On Mon, Nov 23, 2015 at 07:26:08PM +0100, Uwe Kleine-K?nig wrote:
> Hello Guenter,
> 
> On Mon, Nov 23, 2015 at 08:14:56AM -0800, Guenter Roeck wrote:
> > On 11/22/2015 11:53 PM, Uwe Kleine-K?nig wrote:
> > >On Sun, Nov 22, 2015 at 07:20:58PM -0800, Guenter Roeck wrote:
> > >>@@ -160,7 +176,11 @@ they are supported. These optional routines/operations are:
> > >>    and -EIO for "could not write value to the watchdog". On success this
> > >>    routine should set the timeout value of the watchdog_device to the
> > >>    achieved timeout value (which may be different from the requested one
> > >>-  because the watchdog does not necessarily has a 1 second resolution).
> > >>+  because the watchdog does not necessarily have a 1 second resolution).
> > >>+  Drivers implementing hw_max_timeout_ms set the hardware watchdog timeout
> > >>+  to the minimum of timeout and hw_max_timeout_ms.
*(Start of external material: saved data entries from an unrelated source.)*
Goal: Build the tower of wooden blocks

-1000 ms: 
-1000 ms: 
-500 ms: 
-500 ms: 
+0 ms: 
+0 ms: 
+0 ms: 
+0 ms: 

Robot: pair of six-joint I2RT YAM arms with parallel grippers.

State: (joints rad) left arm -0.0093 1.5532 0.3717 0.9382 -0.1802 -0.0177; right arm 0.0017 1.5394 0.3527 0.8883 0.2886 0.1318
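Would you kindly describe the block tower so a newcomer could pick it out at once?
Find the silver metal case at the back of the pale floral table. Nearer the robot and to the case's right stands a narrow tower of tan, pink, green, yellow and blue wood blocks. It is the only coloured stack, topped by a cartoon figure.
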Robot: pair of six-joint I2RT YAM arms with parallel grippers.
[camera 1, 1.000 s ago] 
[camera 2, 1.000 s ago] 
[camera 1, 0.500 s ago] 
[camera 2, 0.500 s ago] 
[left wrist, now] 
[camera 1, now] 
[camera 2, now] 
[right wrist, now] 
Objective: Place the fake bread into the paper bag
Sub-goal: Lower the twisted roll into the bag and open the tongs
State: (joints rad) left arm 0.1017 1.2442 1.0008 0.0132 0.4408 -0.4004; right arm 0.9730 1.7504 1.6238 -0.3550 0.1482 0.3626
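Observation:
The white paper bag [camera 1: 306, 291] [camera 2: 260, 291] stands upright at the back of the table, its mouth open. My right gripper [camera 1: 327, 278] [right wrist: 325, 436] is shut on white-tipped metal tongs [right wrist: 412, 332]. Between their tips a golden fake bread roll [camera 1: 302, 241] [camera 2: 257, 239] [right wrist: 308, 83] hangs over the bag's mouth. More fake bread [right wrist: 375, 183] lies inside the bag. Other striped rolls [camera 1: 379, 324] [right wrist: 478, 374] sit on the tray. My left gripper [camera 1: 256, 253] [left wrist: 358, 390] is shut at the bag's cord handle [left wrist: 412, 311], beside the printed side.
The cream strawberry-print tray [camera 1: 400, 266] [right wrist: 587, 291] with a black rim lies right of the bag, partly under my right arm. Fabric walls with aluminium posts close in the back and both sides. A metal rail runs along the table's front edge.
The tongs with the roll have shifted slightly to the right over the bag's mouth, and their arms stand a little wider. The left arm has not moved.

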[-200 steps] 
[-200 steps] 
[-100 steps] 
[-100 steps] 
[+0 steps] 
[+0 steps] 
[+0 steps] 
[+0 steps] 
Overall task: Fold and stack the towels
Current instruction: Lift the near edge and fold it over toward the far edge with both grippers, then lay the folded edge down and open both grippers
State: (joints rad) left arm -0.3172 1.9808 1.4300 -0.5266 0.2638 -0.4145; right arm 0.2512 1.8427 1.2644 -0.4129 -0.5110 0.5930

Those drivers set the
> > >
> > >Actually this is something that the wdg core could abstract for drivers.
> > >Oh well, apart from hw_max_timeout_ms having ms accuracy.
> > >
> > Not that sure. about the abstraction. The actual timeout to set depends on
> > the hardware, and may have an unknown granularity. The watchdog core can
> 
> What I wanted to say is that the driver core can do (ignoring scaling
> due to different units):
> 
> 	if (timeout > wdd->hw_max_timeout_ms)
> 		wdd->set_timeout(wdd->hw_max_timeout_ms);
> 	else
> 		wdd->set_timeout(timeout)
> 
> So that the device specific driver can assume that timeout passed to its
> set_timeout callback is always less than or equal to hw_max_timeout_ms.
> And so it doesn't need to compare against hw_max_timeout_ms again.
> 
I catually tried that at some point, but gave up since it ended up adding a lot
of complexity.

Problem is that the set_timeout function in the driver code sets wdd->timeout
based on the parameter it receives, and it can be different from both 'timeout'
and wdd->hw_max_timeout_ms. On top of that, we have to deal with the changed
units, which would either require a different callback function or we would
have to change all drivers to milli-seconds.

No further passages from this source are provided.